Task goal
Would you restate word for word the lines of the listing, beginning at the first and ending with the line that holds "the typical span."?

Supplied data
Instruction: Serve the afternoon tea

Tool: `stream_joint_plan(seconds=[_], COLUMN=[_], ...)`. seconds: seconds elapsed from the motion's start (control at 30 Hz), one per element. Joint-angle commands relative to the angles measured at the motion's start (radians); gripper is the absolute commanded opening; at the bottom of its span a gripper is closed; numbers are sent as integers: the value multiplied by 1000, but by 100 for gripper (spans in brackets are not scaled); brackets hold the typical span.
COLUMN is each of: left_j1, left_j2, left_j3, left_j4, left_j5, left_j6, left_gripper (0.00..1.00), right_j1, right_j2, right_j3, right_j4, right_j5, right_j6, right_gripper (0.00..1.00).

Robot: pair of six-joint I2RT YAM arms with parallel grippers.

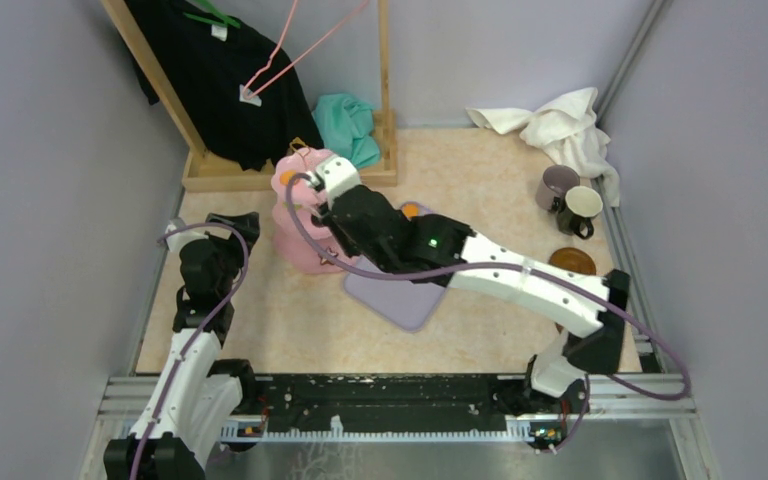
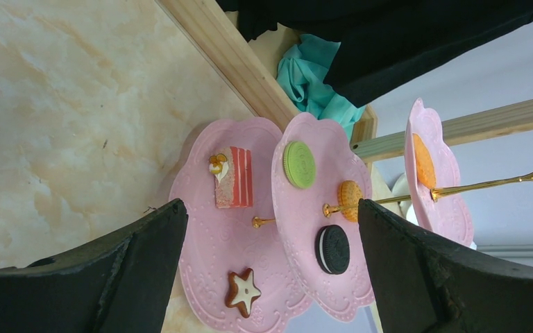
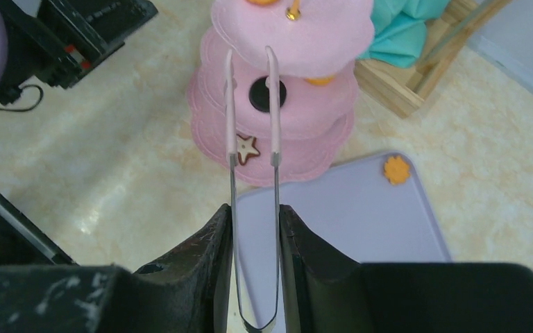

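The pink three-tier stand (image 1: 298, 225) stands left of centre. In the left wrist view its bottom tier (image 2: 205, 239) carries a cake slice (image 2: 232, 177) and a brown star (image 2: 243, 291). The middle tier holds a green round (image 2: 299, 164), a black round (image 2: 333, 249) and an orange round (image 2: 351, 200). My left gripper (image 2: 271, 211) is open and empty, just left of the stand (image 1: 232, 230). My right gripper (image 3: 255, 215) is shut on thin pink tongs (image 3: 252, 132). Their empty tips hang over the black round (image 3: 267, 95). A mauve mug (image 1: 557, 185), a cream mug (image 1: 582, 208) and a brown saucer (image 1: 572, 262) sit at the right.
A flat lilac tray (image 1: 410, 298) lies under my right arm with one orange sweet (image 3: 396, 169) on it. A wooden clothes rack (image 1: 290, 172) with black and teal cloth stands behind the stand. A white cloth (image 1: 560, 125) lies at the back right.
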Motion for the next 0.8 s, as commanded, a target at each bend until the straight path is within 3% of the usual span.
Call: stream_joint_plan(seconds=[0.0, 0.13, 0.3, 0.77], left_j1=[3, 4, 2, 4], left_j2=[-4, -5, -6, -9], left_j3=[7, 5, 4, -2], left_j4=[33, 34, 34, 35], left_j5=[-7, -1, -1, -6], left_j6=[21, 21, 23, 23], left_gripper=[97, 97, 97, 97], right_j1=[16, 16, 13, -243], right_j2=[-238, -395, -480, -449], right_j3=[-216, -424, -603, -923], right_j4=[100, 129, 135, 364], right_j5=[114, 159, 210, 39], right_j6=[63, 132, 204, 255], right_gripper=[27, 27, 27, 27])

Solution to the exercise
Instruction: Serve the afternoon tea

Tool: `stream_joint_plan(seconds=[_], COLUMN=[_], ...)`. seconds: seconds elapsed from the motion's start (control at 30 Hz), one per element. Joint-angle commands relative to the angles measured at the motion's start (radians); gripper is the absolute commanded opening; at the bottom of its span a gripper is closed; numbers are sent as integers: the value multiplied by 1000, but by 100 for gripper (spans in brackets are not scaled); brackets hold the typical span.

The exercise is done, and nothing more is needed.